▶ **Brief**
State how many lines in the material hold the string "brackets"; nothing besides that number is expected.

▶ **The data**
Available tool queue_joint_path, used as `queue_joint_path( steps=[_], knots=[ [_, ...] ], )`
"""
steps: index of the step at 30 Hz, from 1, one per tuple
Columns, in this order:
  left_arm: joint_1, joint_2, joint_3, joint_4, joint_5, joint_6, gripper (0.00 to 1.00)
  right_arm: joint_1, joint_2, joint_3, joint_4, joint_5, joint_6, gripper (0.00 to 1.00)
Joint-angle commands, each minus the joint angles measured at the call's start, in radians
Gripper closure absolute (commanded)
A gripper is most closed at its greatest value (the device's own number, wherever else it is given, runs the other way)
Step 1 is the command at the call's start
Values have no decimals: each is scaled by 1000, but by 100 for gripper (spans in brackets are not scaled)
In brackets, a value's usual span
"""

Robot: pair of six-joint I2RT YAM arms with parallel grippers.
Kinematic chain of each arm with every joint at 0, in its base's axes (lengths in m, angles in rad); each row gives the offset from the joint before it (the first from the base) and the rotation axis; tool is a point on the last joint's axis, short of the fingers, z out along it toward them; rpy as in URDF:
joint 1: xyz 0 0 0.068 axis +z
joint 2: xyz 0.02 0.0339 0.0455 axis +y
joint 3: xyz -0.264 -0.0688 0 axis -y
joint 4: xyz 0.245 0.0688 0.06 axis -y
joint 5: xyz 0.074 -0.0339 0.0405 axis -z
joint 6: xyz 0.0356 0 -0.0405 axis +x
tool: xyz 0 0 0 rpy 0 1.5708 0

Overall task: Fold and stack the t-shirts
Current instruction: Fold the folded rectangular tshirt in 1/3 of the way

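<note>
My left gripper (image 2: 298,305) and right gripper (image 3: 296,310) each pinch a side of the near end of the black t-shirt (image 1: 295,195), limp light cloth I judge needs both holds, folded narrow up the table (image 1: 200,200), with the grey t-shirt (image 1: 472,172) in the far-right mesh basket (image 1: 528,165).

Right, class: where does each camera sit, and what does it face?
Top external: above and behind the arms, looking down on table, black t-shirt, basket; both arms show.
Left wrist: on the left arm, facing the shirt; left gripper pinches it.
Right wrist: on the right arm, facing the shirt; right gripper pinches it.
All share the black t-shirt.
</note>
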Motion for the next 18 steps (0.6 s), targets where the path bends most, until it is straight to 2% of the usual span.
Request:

▶ **Output for this task**
2